**Dataset content:**
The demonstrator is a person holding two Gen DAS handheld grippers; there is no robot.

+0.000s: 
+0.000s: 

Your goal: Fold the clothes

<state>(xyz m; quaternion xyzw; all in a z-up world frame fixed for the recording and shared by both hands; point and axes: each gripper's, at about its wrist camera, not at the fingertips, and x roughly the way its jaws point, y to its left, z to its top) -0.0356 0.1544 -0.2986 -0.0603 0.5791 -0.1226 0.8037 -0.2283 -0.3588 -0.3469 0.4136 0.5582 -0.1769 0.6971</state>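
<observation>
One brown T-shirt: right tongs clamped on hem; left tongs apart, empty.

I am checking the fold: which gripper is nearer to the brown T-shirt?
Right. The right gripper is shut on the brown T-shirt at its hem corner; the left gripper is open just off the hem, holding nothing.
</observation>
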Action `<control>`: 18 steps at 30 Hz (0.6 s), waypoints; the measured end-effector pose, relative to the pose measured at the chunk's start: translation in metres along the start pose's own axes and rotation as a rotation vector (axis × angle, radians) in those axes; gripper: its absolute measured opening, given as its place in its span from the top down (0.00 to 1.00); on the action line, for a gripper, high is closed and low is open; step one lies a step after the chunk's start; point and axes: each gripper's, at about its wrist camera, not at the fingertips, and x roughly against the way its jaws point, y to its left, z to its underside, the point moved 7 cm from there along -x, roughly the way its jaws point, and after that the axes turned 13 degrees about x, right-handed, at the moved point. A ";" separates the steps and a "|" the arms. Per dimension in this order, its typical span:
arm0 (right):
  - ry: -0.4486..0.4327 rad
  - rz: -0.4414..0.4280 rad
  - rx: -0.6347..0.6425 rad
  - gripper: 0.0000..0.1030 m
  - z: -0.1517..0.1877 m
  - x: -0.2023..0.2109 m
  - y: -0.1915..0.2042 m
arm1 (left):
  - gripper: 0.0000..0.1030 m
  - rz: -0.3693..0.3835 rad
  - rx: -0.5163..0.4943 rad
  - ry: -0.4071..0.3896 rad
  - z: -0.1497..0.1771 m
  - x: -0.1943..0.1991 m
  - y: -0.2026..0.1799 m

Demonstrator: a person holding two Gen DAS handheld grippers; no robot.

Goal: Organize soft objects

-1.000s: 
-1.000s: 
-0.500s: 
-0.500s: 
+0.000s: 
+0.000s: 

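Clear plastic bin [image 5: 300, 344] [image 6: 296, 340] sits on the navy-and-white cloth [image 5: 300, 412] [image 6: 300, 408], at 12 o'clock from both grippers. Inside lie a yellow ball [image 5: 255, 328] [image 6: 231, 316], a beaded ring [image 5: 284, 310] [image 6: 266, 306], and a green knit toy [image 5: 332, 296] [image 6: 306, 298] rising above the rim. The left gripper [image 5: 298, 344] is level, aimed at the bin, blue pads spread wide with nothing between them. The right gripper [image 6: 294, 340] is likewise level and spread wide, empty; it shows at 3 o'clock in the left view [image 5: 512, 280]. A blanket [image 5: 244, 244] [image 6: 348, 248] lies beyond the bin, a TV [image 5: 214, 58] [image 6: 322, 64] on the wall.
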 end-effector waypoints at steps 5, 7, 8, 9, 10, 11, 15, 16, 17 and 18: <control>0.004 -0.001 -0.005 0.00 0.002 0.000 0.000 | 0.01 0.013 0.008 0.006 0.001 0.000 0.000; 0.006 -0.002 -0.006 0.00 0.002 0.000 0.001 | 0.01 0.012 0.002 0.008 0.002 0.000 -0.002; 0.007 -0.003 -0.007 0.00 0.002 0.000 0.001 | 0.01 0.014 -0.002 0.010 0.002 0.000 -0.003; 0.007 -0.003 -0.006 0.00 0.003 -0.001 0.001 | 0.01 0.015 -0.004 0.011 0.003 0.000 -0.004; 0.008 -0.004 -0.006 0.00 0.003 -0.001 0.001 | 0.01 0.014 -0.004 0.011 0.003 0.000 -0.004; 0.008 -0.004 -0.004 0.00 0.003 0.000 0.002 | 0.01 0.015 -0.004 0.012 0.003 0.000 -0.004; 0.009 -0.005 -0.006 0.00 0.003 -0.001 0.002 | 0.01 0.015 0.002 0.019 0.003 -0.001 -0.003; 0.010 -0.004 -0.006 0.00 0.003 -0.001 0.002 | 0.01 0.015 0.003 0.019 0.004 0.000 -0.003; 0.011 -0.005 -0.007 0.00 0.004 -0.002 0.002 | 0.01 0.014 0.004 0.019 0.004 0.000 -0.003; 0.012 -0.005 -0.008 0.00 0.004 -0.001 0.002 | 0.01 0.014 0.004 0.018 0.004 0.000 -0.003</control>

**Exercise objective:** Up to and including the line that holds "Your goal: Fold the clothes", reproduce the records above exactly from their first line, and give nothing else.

**Result of the exercise:**
The demonstrator is a person holding two Gen DAS handheld grippers; there is no robot.

+0.000s: 
+0.000s: 

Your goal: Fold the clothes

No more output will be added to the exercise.